We began our walk down to Paje following the kite or wind surfers in the distance. It took us about 45 minutes to get to the edge of town. We thought the horrible and flooded road we had to take to get to our hotel was unique, but all roads leading from the beach to the main road are horrible and flooded. We weaved our way through poor residential areas for an additional 10 minutes trying to find the ATM machine. When we got there the guard outside told us no, we had to use the ATM at the petrol station another kilometer away. We had to walk along the edge of the busy road in the gravel, and our flipflops hoping to not get hit by a car.
Finally, we made it to the station and prayed we wouldn’t get robbed of our huge wad of cash. We know we’re being irrational for the most part, we did research before coming and theft of tourists is dealt with quite severely as tourism is such an important part of the economy. Still, had to Ryan spread it out over various pockets as we headed back to town. Starved and exhausted, it ended up being about 3 miles to get to the ATM, we settled for a meal at Luciana’s. A woman, ostensibly Luciana herself, sat us upstairs in the open air with a distant view of the sea. We drank more Kilimanjaro beer and got fish and calamari curries on beds of rice. The curry was absolutely amazing. Zanzibar is known as the spice islands and she told us she uses only fresh spices from here. More cows came to graze right outside the restaurant as we finished our meals.


After stuffing our bellies, we reluctantly began the long walk home. It was a particularly windy day so there must have been 100 people out kite surfing in the shallow water of low tide. We walked in the water and watched the good surfers jump and do tricks and the bad surfers struggle to get up. We walked past locals playing soccer on the edge of the beach as well, and did our best to stay out of the way and not get hit by a ball. Finally, we could see the hotel in sight and again passed through some more beach cows. We made it back right at 7 pm and as we walked into our room a huge storm blew in and it began pouring.
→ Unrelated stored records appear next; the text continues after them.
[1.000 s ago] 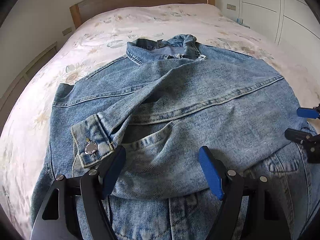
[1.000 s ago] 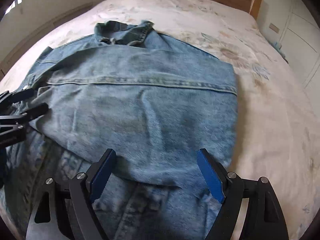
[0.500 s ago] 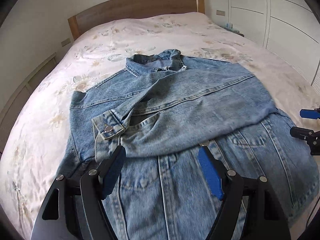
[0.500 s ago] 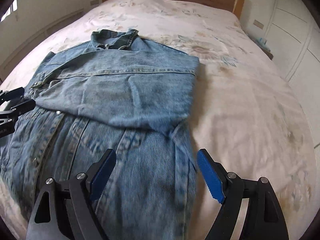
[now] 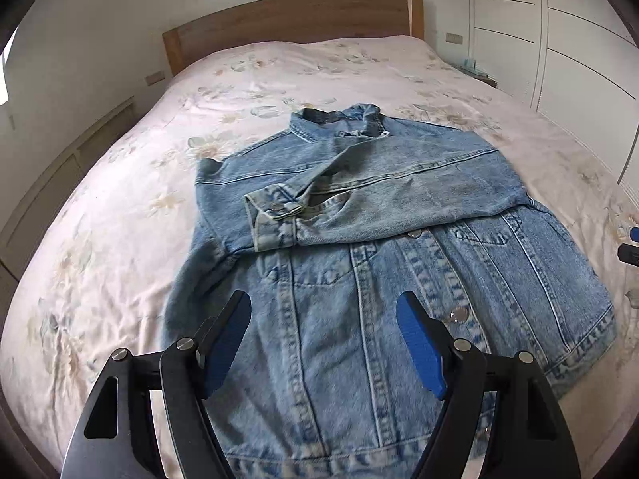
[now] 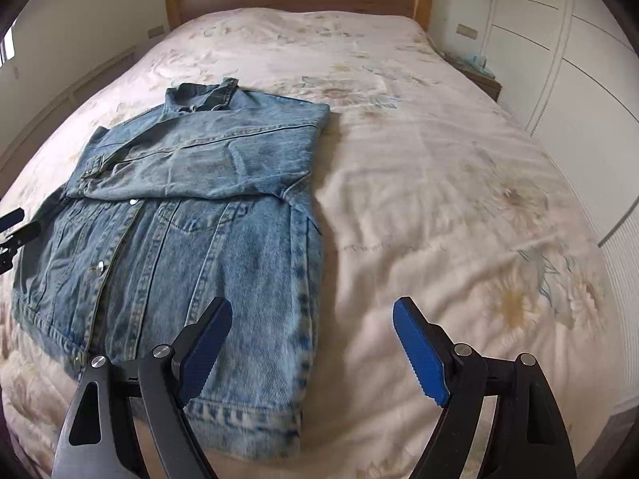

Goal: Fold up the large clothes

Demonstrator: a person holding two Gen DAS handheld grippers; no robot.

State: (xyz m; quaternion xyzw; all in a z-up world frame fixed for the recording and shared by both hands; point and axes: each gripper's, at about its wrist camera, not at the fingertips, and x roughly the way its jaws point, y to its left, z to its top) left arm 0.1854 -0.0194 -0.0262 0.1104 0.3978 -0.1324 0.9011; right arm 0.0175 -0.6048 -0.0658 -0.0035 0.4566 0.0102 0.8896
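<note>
While the faded blue denim jacket [image 5: 399, 263] lay flat on the floral pink bedspread [image 6: 439, 183], collar toward the wooden headboard [image 5: 287, 20], both grippers hung empty with jaws wide. Its hem lay beneath the left gripper [image 5: 323, 339]; the right gripper [image 6: 311, 343] straddled the jacket's right-hand edge.

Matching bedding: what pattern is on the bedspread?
Pale pink bedspread with faded floral print, clearest in the right wrist view.

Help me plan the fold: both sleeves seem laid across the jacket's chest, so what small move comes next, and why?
Probably lower both open grippers, left and right, to the hem nearest the cameras. The sleeves already cross the denim jacket; its lower half lies flat and unfolded.
</note>
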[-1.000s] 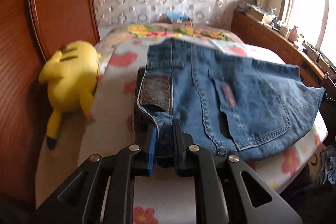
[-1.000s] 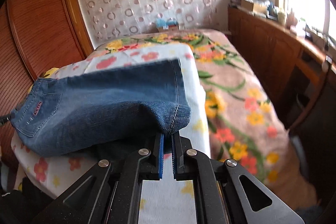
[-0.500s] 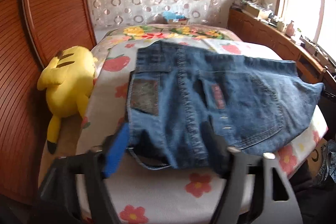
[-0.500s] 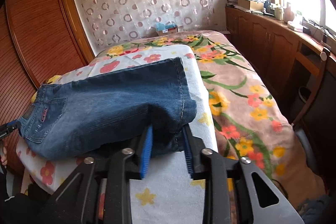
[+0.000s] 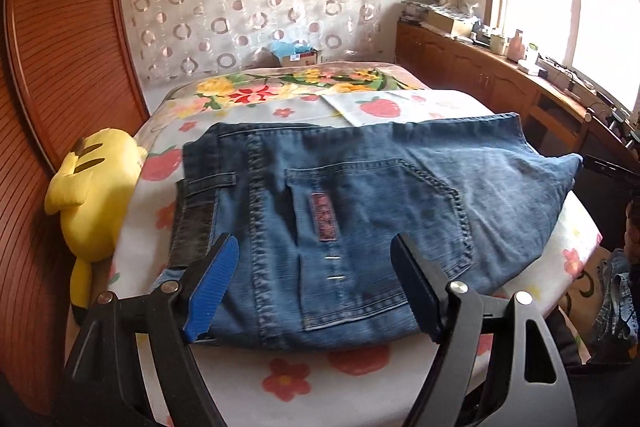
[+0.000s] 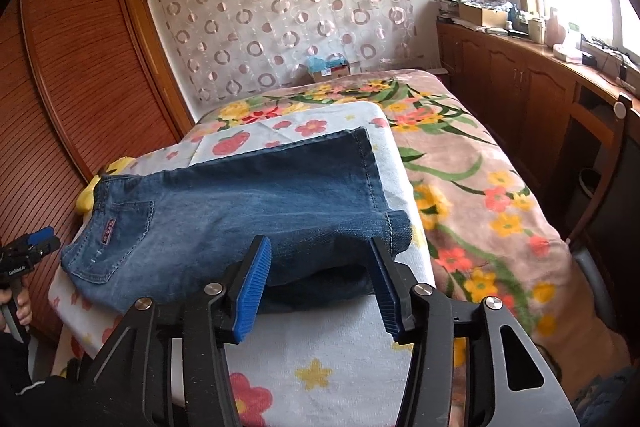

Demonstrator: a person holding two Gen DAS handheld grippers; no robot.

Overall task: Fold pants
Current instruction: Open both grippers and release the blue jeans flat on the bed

Day 6 – Bwejuu – January 19
The next morning, we were still a little sleepy from our long walking day. We ate our delicious breakfast then spent the day lounging pool side and oceanside. In the late afternoon we began our pool drinking with wine and beer in the hot sun. We decided to eat at the hotel restaurant for dinner and had prawn with vegetables and chickpeas and potato masala. Everything tasted delicious, if a little pricey, and we went to sleep feeling well rested.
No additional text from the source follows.